山谷でホスピスやってます。

山本雅基
じっぴコンパクト新書

自分の力の限界を率直に認めると、足りないところが見えてくる。そこを専門家の力を借りて補っていけばいい。

ことばが持つ力は、ぼくたちの未来を明るい場所に導いてくれる。

ここにくるひとたちは、みな一度は負けたことのあるひと、生きることが不器用なひと。ここには、悲しむひと、苦しむひと、痛みのなかにいるひと、嘆くひとのなんと大勢いることか。
この場所にホスピスを建てることにこそ意義がある。

ぼくは死んでいく場所を提供したいのではなく、生きる場として使ってほしいのだ。

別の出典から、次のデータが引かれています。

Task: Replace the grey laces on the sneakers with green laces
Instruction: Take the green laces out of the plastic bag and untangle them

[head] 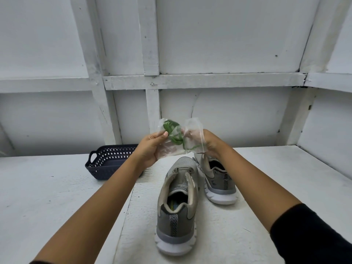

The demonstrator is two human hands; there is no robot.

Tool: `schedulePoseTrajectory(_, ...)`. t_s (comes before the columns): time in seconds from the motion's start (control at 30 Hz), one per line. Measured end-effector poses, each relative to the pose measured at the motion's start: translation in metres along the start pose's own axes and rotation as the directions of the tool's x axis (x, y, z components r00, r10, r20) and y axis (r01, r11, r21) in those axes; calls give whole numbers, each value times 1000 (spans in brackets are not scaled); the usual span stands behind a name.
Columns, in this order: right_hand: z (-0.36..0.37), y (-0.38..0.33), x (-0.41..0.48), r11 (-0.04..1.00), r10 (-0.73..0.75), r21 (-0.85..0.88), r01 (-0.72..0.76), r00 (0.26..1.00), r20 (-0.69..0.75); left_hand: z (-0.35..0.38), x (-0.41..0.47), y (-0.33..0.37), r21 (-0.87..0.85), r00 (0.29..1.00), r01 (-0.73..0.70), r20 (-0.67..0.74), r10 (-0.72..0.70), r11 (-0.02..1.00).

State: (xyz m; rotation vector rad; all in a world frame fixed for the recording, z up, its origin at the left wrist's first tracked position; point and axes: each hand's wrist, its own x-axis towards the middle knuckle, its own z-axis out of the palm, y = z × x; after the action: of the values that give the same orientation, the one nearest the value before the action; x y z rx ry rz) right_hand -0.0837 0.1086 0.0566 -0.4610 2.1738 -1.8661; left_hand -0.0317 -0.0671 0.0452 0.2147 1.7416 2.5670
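Two grey sneakers stand on the white table, heels toward me: the left sneaker (pixel 178 204) near the middle, the right sneaker (pixel 219 180) farther back and partly behind my right wrist. No laces show in either shoe. Above them I hold a clear plastic bag (pixel 192 136) with coiled green laces (pixel 174 134) inside. My left hand (pixel 152 147) grips the bag's left side, thumb on top. Its right side is gripped by my right hand (pixel 210 143), whose fingers are seen through the plastic.
A dark blue perforated basket (pixel 108 161) with handles sits at the back left of the table (pixel 57 197), partly behind my left forearm. White panelled walls (pixel 228 44) close in the back and right side.
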Motion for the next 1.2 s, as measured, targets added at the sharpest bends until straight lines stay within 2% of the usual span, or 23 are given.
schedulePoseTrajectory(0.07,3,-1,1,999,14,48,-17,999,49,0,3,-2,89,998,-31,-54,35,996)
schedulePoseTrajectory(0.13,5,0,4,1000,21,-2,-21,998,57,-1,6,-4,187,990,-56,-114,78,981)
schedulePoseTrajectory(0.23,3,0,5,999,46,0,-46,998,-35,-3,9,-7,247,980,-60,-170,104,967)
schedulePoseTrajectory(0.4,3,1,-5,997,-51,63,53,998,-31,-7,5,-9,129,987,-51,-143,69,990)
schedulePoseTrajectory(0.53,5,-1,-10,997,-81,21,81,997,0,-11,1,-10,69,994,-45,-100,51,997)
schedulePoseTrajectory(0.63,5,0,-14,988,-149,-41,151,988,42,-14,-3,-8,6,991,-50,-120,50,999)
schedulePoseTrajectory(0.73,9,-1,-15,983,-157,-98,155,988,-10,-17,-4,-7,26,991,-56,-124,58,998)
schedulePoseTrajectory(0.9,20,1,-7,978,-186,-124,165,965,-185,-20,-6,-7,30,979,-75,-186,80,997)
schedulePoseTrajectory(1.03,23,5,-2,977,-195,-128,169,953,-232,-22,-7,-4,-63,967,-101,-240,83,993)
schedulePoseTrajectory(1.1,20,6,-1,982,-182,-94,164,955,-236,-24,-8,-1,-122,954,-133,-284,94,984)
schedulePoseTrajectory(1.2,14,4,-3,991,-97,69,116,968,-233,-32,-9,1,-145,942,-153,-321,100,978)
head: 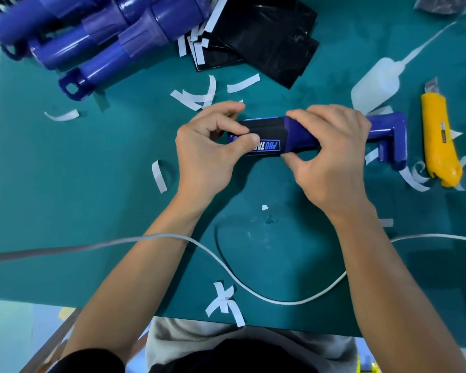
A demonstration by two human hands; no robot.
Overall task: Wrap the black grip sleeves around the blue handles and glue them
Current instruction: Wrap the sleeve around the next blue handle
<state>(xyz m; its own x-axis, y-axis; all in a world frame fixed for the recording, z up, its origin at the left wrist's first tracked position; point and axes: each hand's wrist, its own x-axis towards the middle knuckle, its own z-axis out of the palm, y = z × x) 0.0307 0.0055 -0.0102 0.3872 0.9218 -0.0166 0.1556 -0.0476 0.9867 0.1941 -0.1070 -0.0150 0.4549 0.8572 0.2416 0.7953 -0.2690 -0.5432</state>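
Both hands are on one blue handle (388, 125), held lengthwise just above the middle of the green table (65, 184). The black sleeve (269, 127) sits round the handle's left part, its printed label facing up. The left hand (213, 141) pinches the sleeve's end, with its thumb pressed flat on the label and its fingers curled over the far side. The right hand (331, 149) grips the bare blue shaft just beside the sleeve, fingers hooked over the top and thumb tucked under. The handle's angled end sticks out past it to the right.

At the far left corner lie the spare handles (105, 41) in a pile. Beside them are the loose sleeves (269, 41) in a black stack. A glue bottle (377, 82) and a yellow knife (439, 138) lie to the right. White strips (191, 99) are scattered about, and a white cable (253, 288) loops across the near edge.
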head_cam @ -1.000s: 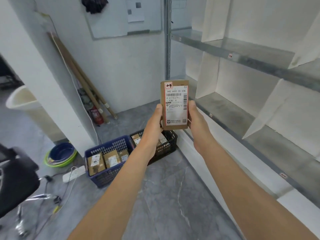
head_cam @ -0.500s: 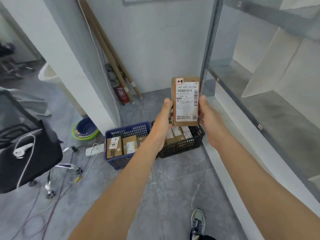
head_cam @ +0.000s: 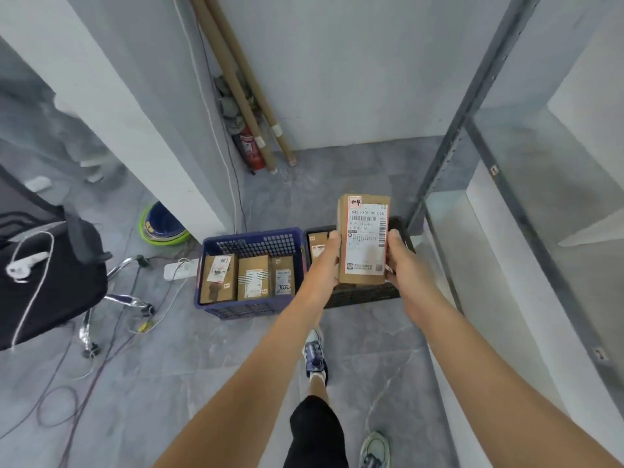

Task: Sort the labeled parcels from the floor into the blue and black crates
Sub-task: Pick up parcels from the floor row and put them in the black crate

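Both hands clamp a labeled cardboard parcel [head_cam: 364,239] upright at centre right of the frame: the left hand [head_cam: 324,265] grips its left edge, the right hand [head_cam: 403,265] its right edge. Behind it sits the black crate [head_cam: 401,228], touching the blue crate [head_cam: 250,241] that holds three boxed parcels [head_cam: 248,278]. A black chair [head_cam: 44,282] stands at the left.

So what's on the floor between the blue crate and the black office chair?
In the head view, a white power strip and loose cables lie between the blue crate and the chair.
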Demonstrator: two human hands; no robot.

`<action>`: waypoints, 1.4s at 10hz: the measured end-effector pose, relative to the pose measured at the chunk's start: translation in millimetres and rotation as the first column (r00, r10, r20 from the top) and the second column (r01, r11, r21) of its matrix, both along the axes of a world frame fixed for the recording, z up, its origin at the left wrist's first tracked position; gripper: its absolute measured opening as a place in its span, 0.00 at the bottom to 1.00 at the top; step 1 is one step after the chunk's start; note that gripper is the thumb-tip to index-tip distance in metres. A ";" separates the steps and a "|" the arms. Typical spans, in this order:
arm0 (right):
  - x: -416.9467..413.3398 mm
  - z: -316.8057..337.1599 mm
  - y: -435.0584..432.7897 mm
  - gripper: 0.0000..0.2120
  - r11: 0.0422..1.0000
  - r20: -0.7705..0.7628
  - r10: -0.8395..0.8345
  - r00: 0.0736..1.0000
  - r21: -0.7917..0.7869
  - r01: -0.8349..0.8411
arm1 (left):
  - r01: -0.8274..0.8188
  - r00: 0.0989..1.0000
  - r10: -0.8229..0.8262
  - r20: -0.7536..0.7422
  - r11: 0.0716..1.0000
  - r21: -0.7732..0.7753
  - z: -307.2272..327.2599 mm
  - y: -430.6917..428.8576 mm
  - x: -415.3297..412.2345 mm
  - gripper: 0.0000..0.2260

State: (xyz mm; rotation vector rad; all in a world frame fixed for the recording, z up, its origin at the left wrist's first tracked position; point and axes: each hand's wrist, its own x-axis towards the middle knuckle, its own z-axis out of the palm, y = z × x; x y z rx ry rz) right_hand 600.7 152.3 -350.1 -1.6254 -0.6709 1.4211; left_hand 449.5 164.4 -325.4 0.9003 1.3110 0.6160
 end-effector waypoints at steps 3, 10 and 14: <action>3.9 -104.8 146.0 0.24 0.977 0.014 -0.042 0.999 -0.210 0.044 | 0.038 0.998 -0.028 0.058 0.981 -0.189 -102.6 156.8 5.7 0.15; 54.5 -457.0 319.3 0.20 0.838 -0.091 0.048 0.995 -0.538 -0.090 | -0.109 0.962 -0.051 -0.269 0.830 -0.547 -483.0 324.9 75.2 0.40; 49.5 -582.0 369.2 0.19 0.835 -0.069 0.061 0.996 -0.543 -0.089 | -0.149 0.957 0.001 -0.291 0.862 -0.484 -569.8 365.7 81.1 0.30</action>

生きて、最後の一瞬まで生きて生きて、生きることはいいなあと感じとってから、次のステージともいうべき死に臨んでほしい。

ひとは途方に暮れると、物事はなるようにしかならないということを悟って、笑うようにできている。

ひとは生きてきたように死ぬ。まるで、自分の生き方をなぞるように死んでいくような気がする。


山谷に自力でホスピスを建てた山本氏の記録。ホスピスを建てるまでの山本さんの道のりも苦しみの多いものだったと思うが、自分の夢が叶った後の、ホスピス運営の日々もまた当然平坦ではない。人のためによかれと行ったことが、相手に誤解されたり、無視されたり、送り手の思いとは違う受け止め方をされ、感謝されるどころか無視されたり言葉を荒げられたりする。人と人とが関係を持つときの、一番重たくて面倒でやっかいな部分が濃縮されて目の前に毎日のように突き付けられる。うつになったり倒れたりするのもよくわかる。山本さんは自分を社会に適合しにくい弱さを持った人間のようにとらえられているようだが、よほどの「強さ」がなければ、こんな日々は続けられまい。

それにしても、「きぼうのいえ」での死に方が本当に理想的なそれのように思えてしまってならない。自分の人生と、そこで出会った人々に愛と感謝の念を抱きながら、誰かに看取られながら、すべてを肯定しながら、死んでいく。「きぼうのいえ」でなくても、そんな死に方が普通にできれば、幸せなのかもしれない。